== Exercise brief ==
In the listing below, repeat exactly every line from the first through the line containing "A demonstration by", with nothing else.

== Collected material ==
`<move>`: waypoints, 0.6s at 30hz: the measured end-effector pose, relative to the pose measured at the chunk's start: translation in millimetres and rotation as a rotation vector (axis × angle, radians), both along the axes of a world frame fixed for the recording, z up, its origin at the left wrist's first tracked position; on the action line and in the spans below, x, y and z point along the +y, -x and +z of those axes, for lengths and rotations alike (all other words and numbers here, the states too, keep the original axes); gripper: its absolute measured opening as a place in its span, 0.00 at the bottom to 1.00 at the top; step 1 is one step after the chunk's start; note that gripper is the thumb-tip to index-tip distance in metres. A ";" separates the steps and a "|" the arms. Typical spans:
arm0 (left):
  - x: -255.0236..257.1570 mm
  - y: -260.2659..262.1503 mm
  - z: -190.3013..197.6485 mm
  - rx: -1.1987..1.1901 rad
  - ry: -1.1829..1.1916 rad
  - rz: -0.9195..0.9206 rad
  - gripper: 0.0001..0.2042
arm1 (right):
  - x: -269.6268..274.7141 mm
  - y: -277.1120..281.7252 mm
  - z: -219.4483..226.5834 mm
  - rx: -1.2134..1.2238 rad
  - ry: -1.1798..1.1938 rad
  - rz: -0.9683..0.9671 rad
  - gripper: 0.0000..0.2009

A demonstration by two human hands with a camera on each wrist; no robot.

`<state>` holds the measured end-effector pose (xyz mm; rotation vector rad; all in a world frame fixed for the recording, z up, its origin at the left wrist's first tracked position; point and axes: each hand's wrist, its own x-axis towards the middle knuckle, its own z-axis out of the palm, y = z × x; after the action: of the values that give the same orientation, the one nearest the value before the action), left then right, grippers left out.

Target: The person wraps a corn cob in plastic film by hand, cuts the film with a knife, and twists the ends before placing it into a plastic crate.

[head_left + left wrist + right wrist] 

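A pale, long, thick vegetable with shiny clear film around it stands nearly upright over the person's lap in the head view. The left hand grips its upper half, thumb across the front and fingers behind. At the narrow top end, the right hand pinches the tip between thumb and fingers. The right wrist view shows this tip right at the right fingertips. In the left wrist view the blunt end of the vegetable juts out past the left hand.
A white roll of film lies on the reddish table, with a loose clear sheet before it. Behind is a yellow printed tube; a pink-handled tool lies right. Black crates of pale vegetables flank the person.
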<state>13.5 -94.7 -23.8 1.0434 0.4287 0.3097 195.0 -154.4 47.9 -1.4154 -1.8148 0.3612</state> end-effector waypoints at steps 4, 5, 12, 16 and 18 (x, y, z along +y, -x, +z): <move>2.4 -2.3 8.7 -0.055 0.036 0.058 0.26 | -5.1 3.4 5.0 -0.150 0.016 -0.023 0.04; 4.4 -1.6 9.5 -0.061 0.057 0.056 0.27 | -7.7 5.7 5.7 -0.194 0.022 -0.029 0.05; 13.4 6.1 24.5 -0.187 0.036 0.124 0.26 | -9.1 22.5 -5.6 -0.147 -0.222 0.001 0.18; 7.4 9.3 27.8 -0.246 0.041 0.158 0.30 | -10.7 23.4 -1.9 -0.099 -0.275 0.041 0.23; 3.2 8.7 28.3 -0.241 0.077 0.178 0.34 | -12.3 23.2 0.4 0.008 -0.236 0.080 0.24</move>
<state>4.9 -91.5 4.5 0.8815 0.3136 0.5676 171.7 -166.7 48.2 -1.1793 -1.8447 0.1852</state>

== Solution for this problem ==
`<move>`: waypoints, 0.6s at 30hz: the measured end-effector pose, relative to the pose measured at the chunk's start: translation in millimetres and rotation as a rotation vector (axis × angle, radians), both along the axes of a world frame fixed for the recording, z up, its origin at the left wrist's first tracked position; on the action line and in the spans below, x, y and z point along the +y, -x and +z of those axes, for lengths and rotations alike (all other words and numbers here, the states too, keep the original axes); gripper: its absolute measured opening as a place in its span, 0.00 at the bottom to 1.00 at the top; step 1 is one step after the chunk's start; note that gripper is the thumb-tip to index-tip distance in metres. A ";" separates the steps and a "|" the arms. Typical spans:
arm0 (left):
  - x: -255.0236..257.1570 mm
  - y: -260.2659..262.1503 mm
  - z: -190.3013..197.6485 mm
  - rx: -1.1987..1.1901 rad
  - ry: -1.1829..1.1916 rad
  - rz: -0.9195..0.9206 rad
  - gripper: 0.0001..0.2042
arm1 (right):
  - x: -269.6268..274.7141 mm
  - y: -277.1120..281.7252 mm
  - z: -219.4483..226.5834 mm
  - rx: -1.2134..1.2238 rad
  - ry: -1.1798..1.1938 rad
  - rz: -0.9683..0.9671 rad
  - gripper: 0.0000..0.2009

A demonstration by two human hands with a camera on each wrist; no robot.

Nothing else is needed for the answer.